Stephen Whitty San Jose Mercury News

In the new “The Island of Dr. Moreau,” Marlon Brando spends a lifetime trying to turn animals into people.

What an amateur. In a year, his movie’s makers turned a classic novel into a dog.

A howling, mangy mongrel of a movie, “The Island of Dr. Moreau” reportedly saw its troubles begin in 1995, when director Richard Stanley left the set after quarrels with star Val Kilmer. The problems worsened when Kilmer’s co-star, Rob Morrow, followed Stanley into happy exile.

Jungle locations, giant egos and Brando - the whole thing was beginning to smell like “Apocalypse Now,” but with ape-men. The reasonable thing probably would have been for the moviemakers to shrug and walk away right then. But who ever accused Hollywood executives of reason?

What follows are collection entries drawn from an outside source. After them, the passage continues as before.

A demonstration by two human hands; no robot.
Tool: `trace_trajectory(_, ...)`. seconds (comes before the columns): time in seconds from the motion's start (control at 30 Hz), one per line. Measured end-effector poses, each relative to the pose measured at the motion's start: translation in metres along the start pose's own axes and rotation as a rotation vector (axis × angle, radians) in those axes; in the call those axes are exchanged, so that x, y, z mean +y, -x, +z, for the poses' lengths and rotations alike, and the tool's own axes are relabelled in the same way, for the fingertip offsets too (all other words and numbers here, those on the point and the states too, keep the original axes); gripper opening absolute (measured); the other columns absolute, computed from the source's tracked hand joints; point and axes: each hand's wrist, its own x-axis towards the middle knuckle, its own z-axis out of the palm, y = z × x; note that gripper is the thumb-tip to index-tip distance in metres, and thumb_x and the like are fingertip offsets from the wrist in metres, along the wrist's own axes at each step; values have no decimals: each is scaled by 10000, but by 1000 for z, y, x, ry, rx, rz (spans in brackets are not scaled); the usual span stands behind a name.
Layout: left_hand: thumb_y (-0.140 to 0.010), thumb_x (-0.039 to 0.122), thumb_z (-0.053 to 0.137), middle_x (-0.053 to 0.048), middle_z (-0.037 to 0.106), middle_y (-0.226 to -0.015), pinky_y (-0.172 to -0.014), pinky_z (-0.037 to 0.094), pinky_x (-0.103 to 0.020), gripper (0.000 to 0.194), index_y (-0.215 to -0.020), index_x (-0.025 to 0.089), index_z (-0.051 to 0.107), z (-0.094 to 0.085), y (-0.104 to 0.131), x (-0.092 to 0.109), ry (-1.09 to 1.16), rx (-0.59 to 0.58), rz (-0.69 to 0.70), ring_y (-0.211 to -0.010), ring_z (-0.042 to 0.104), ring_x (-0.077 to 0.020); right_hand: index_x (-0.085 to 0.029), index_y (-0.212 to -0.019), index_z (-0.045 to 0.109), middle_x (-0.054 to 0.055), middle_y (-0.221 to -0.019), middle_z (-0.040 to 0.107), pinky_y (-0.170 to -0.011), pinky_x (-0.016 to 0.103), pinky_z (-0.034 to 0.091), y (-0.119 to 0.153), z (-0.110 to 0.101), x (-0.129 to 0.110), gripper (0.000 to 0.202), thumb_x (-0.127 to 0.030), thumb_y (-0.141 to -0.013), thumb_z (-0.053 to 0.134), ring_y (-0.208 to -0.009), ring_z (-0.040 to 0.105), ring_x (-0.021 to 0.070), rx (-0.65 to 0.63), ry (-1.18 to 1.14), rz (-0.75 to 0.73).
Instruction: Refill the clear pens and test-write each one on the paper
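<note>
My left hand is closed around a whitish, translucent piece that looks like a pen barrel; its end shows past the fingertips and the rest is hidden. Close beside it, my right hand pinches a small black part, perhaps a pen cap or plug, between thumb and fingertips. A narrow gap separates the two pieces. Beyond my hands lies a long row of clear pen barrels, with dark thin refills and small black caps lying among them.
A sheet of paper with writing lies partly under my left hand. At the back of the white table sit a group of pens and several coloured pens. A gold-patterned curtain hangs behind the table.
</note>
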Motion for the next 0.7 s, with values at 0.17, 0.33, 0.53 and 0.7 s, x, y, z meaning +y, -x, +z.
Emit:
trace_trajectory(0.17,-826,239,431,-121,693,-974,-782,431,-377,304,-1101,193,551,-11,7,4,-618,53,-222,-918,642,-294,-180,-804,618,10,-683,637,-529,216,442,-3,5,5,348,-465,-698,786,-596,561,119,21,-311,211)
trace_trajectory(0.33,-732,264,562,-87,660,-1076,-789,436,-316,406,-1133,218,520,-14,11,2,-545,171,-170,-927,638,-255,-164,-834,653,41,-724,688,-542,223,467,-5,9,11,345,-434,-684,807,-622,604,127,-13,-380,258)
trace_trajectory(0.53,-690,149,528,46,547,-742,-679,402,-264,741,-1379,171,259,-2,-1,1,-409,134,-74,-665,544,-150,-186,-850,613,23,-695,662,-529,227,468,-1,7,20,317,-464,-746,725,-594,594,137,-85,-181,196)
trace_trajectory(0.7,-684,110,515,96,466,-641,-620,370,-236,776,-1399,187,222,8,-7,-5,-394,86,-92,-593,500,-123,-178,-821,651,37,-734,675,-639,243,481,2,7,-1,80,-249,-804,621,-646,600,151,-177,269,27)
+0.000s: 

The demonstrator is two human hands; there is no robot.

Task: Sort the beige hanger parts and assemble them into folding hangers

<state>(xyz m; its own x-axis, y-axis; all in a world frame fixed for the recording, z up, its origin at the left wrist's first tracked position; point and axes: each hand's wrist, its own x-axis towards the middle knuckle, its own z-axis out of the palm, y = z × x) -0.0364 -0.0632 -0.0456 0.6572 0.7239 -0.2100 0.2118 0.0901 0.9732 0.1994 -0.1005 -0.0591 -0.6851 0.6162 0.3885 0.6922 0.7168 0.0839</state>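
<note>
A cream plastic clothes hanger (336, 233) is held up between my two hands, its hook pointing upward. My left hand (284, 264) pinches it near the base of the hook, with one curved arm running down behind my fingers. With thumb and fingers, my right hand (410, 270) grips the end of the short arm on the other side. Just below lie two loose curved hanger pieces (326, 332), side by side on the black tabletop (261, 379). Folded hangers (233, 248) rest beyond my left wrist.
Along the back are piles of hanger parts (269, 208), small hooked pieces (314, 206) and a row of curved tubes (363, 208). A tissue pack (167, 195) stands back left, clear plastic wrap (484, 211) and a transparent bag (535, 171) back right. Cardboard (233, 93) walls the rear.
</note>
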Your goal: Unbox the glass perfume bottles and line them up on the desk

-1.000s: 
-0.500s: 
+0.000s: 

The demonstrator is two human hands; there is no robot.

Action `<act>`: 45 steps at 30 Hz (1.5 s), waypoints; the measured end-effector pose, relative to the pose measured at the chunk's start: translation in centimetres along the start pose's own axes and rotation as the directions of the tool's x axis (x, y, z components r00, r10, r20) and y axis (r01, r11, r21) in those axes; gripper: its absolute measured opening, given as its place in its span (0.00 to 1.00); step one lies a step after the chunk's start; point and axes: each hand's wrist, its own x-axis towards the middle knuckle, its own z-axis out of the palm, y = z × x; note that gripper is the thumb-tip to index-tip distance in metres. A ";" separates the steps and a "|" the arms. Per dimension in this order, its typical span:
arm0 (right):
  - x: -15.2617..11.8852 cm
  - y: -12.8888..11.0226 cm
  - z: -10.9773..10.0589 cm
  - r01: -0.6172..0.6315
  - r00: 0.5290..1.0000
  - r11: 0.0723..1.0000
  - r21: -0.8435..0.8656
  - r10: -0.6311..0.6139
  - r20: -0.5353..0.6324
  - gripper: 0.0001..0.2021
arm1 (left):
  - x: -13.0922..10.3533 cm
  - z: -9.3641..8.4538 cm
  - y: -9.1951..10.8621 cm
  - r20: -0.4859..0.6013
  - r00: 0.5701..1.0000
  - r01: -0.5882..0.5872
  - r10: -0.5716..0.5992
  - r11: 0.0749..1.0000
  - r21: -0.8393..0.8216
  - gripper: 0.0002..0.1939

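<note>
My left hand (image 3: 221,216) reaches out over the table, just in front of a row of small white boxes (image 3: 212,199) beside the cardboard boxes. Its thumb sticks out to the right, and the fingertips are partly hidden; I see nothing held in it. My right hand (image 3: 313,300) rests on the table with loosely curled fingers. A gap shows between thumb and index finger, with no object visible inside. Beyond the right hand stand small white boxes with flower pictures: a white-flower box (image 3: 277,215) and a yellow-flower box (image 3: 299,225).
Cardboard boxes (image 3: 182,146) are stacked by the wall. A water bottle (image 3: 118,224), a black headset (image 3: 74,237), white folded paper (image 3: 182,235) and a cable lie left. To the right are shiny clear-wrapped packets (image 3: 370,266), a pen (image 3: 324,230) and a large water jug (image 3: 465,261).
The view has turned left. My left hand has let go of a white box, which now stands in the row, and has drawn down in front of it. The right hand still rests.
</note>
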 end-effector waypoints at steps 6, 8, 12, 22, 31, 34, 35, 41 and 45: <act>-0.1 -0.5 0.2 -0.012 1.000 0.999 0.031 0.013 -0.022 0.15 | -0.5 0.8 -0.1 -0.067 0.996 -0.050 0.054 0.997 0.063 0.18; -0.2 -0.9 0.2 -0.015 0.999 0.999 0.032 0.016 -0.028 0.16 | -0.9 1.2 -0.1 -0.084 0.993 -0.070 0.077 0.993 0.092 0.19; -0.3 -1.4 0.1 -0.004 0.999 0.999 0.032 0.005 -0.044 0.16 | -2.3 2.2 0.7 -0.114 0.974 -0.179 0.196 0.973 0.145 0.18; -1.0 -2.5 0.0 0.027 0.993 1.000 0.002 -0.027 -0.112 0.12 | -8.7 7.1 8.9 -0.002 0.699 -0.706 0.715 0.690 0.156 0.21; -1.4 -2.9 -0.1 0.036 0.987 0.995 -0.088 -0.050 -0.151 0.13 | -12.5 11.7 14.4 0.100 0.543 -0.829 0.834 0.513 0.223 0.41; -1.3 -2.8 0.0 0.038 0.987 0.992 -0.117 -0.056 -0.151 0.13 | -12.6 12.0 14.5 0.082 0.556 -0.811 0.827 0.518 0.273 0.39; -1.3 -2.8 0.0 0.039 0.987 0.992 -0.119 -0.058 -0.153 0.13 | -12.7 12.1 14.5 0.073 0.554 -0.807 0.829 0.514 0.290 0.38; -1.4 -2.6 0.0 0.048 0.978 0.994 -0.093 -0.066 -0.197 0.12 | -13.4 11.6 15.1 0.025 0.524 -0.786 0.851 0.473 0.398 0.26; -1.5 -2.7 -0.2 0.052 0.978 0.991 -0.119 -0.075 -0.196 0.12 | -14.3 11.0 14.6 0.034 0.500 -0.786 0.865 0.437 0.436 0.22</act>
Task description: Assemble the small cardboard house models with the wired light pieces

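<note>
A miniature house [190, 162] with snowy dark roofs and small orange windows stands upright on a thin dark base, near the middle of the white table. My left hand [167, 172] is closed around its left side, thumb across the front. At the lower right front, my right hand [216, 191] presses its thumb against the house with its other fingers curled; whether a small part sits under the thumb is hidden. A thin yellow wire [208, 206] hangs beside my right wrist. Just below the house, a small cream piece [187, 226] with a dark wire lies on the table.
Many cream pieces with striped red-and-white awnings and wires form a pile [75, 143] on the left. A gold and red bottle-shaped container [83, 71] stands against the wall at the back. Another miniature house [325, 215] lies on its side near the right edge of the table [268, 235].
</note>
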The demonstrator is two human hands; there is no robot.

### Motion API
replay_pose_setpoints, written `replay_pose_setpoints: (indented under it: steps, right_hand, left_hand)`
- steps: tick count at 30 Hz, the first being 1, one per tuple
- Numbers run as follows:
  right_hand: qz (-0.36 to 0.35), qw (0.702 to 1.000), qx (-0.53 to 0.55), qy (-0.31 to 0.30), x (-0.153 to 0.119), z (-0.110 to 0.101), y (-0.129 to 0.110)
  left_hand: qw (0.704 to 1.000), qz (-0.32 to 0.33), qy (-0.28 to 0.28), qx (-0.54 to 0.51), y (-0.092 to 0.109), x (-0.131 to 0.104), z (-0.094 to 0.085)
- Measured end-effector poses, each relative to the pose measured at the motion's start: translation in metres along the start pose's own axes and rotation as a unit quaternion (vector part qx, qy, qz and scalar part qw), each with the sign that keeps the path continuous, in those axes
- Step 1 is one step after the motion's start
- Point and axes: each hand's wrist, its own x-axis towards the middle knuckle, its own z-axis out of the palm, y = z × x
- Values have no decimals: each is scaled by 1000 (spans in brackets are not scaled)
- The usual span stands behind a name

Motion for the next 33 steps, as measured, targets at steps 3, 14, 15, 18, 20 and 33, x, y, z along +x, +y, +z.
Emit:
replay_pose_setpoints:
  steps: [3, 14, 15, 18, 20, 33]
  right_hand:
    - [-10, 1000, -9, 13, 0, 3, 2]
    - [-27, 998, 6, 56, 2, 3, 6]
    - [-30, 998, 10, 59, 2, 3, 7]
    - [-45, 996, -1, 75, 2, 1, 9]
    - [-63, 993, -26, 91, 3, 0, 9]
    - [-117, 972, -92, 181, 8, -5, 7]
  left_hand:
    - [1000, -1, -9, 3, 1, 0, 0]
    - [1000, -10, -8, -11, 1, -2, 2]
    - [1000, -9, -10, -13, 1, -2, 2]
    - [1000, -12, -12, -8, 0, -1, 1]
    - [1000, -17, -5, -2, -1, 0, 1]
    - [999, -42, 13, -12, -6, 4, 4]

So instead the studio, New Line, poured in even more money. They hired pop-eyed David Thewlis to replace the cuddly Morrow. They called up old John Frankenheimer - who hasn’t done a decent theatrical feature since “52 Pick-up” - and asked him to direct. And then he, lord love him, decided to let Brando “explore” the role.

It’s hard to imagine what territory Brando thinks he’s mapping out here, though. Is he doing a parody of Belushi’s parody of him? A tribute to Totie Fields? Swathed in caftans like some Boca Raton matron, he pads around his mansion in Birkenstocks, smiling indulgently at dog-faced boys. In one scene, he puts an ice bucket on his head. Occasionally he rides around the island in a sort of Popemobile, his face Kabuki-white with sun block.

It is an atrocious performance, but after all, this is Brando - he’s earned the right to act atrociously occasionally. It will take a few more Dr. Moreaus before we can completely forget Stanley Kowalski and Vito Corleone.

Val Kilmer, however, has stored up no such goodwill. He’s a gorgeous man, but a shamefully narcissistic actor - he’d much rather go into a pose than give a performance. And his job in this movie makes Brando’s look sane.

For the first half hour of the film, he slides about in a sarong, a hibiscus flower in his mouth, draping himself over furniture like a Playgirl model. For the last half hour, he moves into a monumentally cruel impression of Brando himself, mocking every nasal inflection and mannered snort. This isn’t acting - it’s a grade-school brat making fun of the teacher once he’s left the room.

And where is Frankenheimer during all this? Hard to say. The movie moves - Frankenheimer always knew how to cut - but technically this is just shoddy, blurred and grainy. And the script is a mess, grafting a clumsy religious parable onto H.G. Wells’ old anti-vivisectionist tract.

Most of the other performers, luckily, are obscured under rubber snouts and black fur. As Aissa the cat-woman, Fairuza Balk clunks around without even a modicum of feline grace; as for the usually ferocious Thewlis, he either looks sleepy or shocked, both reasonable reactions under the circumstances.

It’s hard to figure out why anyone filmed this story again. Perhaps now the studio is wondering, too. Released at the end of the summer with the bare minimum of advertising, the movie seems as though it’s being abandoned as the unwanted mutt it always was.

Too bad it wasn’t abandoned 12 months ago.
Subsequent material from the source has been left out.